En su círculo más cercano, Sheinbaum ha optado por blindar a quienes acumulan denuncias, omisiones o escándalos públicos, siempre que mantengan la lealtad al “proyecto de nación.” No hay rendición de cuentas, hay silencios comprados. La corrupción dejó de ser un problema aislado para convertirse en un lenguaje de poder. Cada omisión tiene un precio, cada encubrimiento un beneficio, cada silencio una recompensa.
Y mientras México se hunde en esa espiral, Estados Unidos ha dejado de advertir y ha comenzado a actuar.
Los ultimátum diplomáticos terminaron. Washington ya no lanza comunicados, ahora lanza operaciones. Las agencias de inteligencia estadounidenses han comenzado a operar activamente en territorio mexicano, sin coordinación previa con el gobierno federal. Lo hacen porque México perdió la credibilidad institucional y porque el crimen que se exporta al norte dejó de ser tolerable. Para Estados Unidos, la seguridad mexicana ya no es un asunto de soberanía, sino de defensa nacional.
Esa intervención silenciosa, pero tangible, ha desatado una histeria dentro del círculo presidencial.
Claudia Sheinbaum, acostumbrada a la centralización absoluta del poder, no soporta que Washington actúe sin su consentimiento.
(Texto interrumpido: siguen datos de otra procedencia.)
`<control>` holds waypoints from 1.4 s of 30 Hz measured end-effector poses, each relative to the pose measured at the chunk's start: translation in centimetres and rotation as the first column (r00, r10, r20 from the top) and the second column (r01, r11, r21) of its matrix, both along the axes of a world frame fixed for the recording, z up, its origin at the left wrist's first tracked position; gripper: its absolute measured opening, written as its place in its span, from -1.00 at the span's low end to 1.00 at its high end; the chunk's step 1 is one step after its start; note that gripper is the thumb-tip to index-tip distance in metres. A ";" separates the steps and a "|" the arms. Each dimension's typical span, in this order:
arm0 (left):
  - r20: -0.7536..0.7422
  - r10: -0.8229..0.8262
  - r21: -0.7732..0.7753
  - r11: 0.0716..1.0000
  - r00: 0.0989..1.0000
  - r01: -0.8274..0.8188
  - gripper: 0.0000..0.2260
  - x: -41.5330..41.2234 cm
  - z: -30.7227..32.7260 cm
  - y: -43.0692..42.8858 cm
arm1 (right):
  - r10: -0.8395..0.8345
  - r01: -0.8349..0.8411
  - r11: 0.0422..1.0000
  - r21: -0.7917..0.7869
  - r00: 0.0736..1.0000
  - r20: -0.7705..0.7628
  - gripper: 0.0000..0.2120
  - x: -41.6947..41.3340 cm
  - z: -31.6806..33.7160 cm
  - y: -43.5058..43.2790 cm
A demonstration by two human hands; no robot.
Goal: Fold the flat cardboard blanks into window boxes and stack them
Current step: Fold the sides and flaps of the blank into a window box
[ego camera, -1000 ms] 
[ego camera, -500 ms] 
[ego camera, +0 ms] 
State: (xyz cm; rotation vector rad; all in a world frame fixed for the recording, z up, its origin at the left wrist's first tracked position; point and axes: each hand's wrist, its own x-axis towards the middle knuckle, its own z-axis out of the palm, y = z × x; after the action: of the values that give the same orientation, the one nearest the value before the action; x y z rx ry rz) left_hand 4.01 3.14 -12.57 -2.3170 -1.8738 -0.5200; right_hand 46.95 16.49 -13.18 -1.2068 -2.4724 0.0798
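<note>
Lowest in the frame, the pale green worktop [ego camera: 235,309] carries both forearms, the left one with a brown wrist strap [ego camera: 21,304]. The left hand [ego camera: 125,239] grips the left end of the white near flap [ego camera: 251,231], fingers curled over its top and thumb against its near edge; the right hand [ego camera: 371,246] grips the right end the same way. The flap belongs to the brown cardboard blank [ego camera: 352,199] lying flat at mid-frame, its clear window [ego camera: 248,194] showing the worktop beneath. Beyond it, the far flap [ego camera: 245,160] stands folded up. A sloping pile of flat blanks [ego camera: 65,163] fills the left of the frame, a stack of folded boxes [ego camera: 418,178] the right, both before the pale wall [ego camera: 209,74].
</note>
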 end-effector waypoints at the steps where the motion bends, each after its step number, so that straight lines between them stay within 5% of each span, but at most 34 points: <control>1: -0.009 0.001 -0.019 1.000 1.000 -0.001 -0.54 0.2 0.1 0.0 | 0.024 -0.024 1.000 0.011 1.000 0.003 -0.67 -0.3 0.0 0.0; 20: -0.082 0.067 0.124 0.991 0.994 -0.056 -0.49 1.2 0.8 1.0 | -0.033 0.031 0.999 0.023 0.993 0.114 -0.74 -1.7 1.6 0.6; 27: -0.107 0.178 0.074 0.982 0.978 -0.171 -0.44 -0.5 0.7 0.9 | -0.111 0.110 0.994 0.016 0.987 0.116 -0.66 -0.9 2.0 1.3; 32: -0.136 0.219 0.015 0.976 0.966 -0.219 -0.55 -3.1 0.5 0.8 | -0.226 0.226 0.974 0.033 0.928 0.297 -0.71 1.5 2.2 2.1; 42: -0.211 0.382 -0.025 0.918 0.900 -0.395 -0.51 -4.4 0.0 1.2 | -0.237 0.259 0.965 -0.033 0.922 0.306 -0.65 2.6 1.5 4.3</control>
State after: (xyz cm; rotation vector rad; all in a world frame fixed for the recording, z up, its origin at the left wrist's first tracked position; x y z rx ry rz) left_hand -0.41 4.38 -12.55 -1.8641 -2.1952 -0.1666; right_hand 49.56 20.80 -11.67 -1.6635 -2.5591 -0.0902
Sabe que cada movimiento de inteligencia estadounidense es también un mensaje político: la comunidad internacional ya no confía en su gobierno. No se trata sólo de narcotráfico, sino de credibilidad, de capacidad institucional y de gobernabilidad perdida. Los aliados extranjeros entienden que el Estado mexicano ya no tiene control sobre vastas zonas del país y que la colaboración con el gobierno central se volvió un riesgo operativo.
Mientras la presidenta intenta mantener la narrativa del “respeto a la soberanía”, el territorio mexicano se fragmenta entre cárteles, estructuras locales y una intervención velada que crece cada día.
El gobierno ha perdido el monopolio de la fuerza y con él, el derecho moral de exigir respeto internacional.
La historia reciente de México quedará marcada por este punto de inflexión: un gobierno que prometió transformación, pero terminó administrando la decadencia.
La muerte de Carlos Manzo no fue un hecho aislado, fue una advertencia: el poder ya no protege, el crimen ya no teme y el Estado ya no existe.
Y mientras la presidenta insiste en el discurso de la “coordinación”, la realidad le pasa por encima.
Estados Unidos ya actúa sin pedir permiso. Los criminales operan sin miedo. Y México, entre ambos, sigue sin gobierno.